WHAT THE TASK ASKS: Locate the line that contains "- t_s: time" in the entries below, then repeat it and every following line through the line that contains "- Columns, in", exactly, and no others.

MATERIAL SHOWN:
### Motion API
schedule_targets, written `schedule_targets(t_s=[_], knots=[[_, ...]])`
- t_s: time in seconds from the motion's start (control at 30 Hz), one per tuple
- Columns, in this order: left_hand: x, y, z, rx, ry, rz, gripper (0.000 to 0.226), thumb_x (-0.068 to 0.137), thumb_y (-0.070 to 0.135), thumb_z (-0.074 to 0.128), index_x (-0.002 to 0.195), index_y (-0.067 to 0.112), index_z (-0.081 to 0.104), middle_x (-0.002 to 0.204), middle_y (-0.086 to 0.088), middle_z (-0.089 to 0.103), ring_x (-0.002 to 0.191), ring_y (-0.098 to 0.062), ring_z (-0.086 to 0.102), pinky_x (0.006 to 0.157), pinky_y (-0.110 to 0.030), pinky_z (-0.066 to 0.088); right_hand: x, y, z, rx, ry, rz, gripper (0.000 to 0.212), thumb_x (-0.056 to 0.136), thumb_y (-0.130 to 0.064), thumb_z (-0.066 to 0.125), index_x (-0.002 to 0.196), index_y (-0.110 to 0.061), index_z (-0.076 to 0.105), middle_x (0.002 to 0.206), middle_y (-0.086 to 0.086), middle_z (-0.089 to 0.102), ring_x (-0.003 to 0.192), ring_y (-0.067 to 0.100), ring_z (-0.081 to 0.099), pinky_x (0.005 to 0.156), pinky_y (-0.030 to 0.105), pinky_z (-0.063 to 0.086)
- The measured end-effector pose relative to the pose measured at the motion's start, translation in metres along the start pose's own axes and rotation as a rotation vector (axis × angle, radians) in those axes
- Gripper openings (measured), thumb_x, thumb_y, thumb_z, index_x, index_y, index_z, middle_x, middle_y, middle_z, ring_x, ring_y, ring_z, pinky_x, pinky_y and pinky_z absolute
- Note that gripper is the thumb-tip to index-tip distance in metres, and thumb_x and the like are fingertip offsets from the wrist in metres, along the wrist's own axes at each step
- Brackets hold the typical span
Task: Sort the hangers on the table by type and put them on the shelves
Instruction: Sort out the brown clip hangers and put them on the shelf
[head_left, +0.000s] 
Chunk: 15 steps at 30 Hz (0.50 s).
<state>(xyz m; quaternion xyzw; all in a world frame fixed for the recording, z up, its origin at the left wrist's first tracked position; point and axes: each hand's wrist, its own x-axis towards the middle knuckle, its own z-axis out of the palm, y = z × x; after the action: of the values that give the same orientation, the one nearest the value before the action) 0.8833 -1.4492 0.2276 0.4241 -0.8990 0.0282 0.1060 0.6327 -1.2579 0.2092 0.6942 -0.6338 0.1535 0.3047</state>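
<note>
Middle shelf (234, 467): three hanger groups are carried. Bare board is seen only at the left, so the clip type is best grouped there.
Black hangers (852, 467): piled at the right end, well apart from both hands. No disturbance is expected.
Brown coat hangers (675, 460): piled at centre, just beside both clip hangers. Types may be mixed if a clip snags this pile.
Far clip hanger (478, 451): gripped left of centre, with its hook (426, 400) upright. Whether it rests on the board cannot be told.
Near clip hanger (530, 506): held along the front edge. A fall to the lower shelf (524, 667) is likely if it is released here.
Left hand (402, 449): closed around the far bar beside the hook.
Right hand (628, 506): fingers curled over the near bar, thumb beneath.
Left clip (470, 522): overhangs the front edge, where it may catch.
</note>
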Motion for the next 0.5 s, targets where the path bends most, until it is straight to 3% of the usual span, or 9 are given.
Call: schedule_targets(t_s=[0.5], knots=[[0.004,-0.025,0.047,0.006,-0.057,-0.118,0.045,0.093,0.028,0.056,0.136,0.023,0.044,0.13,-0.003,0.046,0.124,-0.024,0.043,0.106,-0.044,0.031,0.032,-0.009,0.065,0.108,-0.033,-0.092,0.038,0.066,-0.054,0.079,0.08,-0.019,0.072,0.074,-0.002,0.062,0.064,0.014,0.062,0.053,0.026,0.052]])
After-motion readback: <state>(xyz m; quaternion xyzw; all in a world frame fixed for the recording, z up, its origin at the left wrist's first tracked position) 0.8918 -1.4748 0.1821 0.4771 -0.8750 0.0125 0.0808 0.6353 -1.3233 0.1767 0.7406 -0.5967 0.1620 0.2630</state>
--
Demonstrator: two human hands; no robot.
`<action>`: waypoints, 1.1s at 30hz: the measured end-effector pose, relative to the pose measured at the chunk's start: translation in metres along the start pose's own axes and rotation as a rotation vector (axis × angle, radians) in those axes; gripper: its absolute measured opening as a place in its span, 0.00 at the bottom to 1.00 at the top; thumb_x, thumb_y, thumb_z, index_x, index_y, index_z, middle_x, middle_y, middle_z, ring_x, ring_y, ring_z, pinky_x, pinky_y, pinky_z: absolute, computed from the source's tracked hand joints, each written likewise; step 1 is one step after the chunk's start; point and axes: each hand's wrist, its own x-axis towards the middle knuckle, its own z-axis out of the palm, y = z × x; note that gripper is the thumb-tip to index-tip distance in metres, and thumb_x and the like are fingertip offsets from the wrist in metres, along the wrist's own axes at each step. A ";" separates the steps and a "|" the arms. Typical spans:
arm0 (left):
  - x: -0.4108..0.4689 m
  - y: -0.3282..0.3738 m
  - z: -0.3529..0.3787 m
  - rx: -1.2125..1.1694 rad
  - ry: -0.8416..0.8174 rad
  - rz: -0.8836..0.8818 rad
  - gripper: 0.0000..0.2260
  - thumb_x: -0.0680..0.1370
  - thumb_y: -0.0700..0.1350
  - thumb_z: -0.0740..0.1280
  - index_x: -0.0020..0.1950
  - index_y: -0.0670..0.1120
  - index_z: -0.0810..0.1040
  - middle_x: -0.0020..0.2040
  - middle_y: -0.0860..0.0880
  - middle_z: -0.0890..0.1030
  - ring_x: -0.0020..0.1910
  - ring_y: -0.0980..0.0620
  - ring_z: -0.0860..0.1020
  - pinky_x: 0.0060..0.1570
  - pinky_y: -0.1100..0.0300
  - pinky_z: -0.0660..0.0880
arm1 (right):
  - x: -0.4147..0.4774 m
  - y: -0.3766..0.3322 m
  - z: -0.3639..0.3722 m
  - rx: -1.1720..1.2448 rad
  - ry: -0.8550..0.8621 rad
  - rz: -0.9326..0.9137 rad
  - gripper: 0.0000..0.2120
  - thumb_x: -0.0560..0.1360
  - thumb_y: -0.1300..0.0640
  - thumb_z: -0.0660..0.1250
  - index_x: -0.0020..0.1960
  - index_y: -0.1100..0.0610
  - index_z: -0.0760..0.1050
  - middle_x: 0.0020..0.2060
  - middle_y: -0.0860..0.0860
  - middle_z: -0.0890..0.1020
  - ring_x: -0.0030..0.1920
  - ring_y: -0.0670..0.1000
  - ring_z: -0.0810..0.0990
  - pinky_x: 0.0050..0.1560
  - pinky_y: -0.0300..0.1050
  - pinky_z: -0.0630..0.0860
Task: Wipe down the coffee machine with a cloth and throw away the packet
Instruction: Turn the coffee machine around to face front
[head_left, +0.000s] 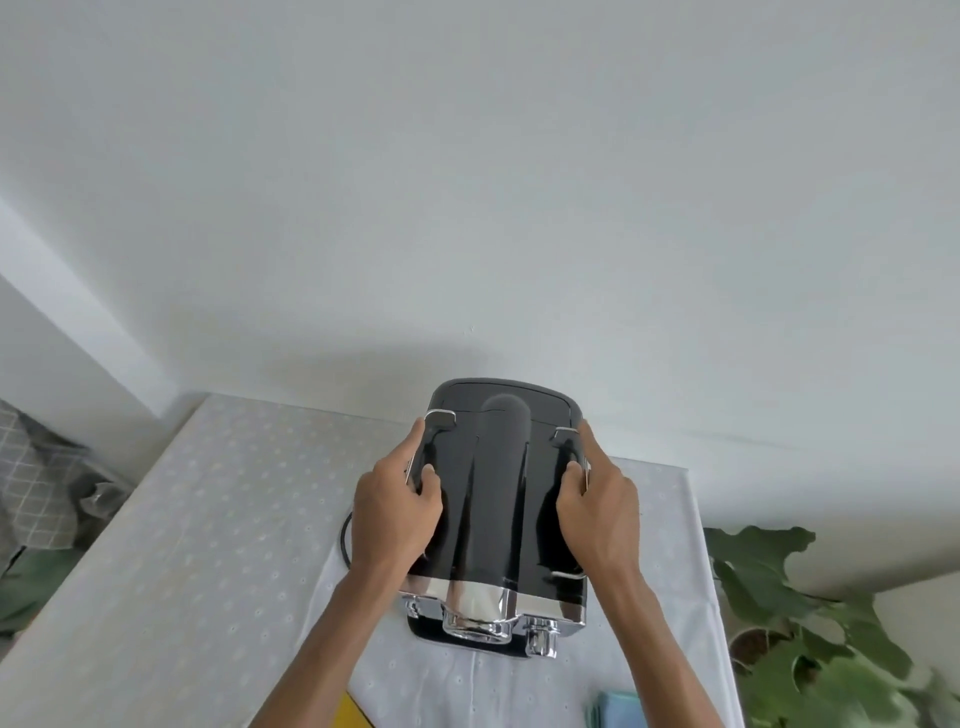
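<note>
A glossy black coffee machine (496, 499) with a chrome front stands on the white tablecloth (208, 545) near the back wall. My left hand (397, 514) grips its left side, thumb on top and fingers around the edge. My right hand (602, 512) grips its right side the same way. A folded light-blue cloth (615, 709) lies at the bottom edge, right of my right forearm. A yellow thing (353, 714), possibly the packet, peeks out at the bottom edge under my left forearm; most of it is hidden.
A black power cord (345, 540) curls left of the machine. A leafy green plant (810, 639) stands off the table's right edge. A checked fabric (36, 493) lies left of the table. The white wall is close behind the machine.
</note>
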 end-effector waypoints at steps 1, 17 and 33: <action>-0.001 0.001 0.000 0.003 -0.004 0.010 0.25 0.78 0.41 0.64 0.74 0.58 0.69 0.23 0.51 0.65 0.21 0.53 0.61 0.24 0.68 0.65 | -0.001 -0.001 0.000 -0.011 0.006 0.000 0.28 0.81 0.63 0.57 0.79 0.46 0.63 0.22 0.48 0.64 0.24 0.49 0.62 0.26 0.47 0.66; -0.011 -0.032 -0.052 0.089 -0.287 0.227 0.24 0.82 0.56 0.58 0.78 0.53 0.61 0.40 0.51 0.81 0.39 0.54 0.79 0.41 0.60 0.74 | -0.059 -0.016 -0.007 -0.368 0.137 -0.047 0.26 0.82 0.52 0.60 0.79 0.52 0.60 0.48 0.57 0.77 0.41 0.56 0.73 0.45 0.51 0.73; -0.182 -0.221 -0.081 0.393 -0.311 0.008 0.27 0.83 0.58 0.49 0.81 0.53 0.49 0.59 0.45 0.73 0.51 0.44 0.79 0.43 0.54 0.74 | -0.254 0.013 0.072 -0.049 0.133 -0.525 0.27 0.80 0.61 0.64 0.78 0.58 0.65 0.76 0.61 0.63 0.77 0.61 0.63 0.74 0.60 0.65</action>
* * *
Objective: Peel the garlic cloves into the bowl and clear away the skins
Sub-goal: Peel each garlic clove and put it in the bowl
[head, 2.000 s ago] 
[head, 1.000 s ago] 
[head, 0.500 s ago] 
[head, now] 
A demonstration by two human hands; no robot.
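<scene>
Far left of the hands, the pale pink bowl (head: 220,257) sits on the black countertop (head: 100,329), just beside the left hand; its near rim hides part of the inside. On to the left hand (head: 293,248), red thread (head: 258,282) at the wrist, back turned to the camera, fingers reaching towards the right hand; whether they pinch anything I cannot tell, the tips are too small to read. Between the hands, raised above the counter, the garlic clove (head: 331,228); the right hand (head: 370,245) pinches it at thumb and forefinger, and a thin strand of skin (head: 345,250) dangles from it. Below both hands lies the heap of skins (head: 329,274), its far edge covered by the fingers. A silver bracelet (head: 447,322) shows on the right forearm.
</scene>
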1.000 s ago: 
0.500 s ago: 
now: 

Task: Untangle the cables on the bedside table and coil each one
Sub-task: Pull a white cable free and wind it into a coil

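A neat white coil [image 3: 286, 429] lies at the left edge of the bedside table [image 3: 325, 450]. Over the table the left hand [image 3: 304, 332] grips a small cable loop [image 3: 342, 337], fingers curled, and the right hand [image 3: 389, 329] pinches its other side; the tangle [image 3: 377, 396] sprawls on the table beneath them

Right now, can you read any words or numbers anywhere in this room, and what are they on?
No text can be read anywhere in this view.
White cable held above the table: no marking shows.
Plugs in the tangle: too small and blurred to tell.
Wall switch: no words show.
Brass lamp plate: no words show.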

EXERCISE OUTPUT:
- t_s: time in seconds from the motion's start (control at 30 Hz), one per tuple
- Columns, in this order: left_hand: x, y, z, rx, ry, rz, gripper (0.000 to 0.226), thumb_x (-0.068 to 0.137), thumb_y (-0.070 to 0.135), thumb_z (-0.074 to 0.128), index_x (-0.002 to 0.195), index_y (-0.067 to 0.112), index_z (-0.081 to 0.104), middle_x (-0.002 to 0.204), middle_y (-0.086 to 0.088), middle_z (-0.089 to 0.103), ring_x (-0.002 to 0.191), ring_y (-0.098 to 0.062), ring_z (-0.086 to 0.102), pinky_x (0.006 to 0.157), pinky_y (-0.110 to 0.030), pinky_z (-0.066 to 0.088); right_hand: x, y, z, rx, ry, rz, gripper (0.000 to 0.212), thumb_x (-0.056 to 0.136), thumb_y (-0.130 to 0.064), thumb_z (-0.066 to 0.125), index_x (-0.002 to 0.196), index_y (-0.110 to 0.061), index_z (-0.076 to 0.105), middle_x (0.002 to 0.206), middle_y (-0.086 to 0.086), middle_z (-0.089 to 0.102), ring_x (-0.003 to 0.192), ring_y (-0.067 to 0.100), ring_z (-0.081 to 0.099), pinky_x (0.005 to 0.156), pinky_y (-0.030 to 0.105), pinky_z (-0.063 to 0.086)

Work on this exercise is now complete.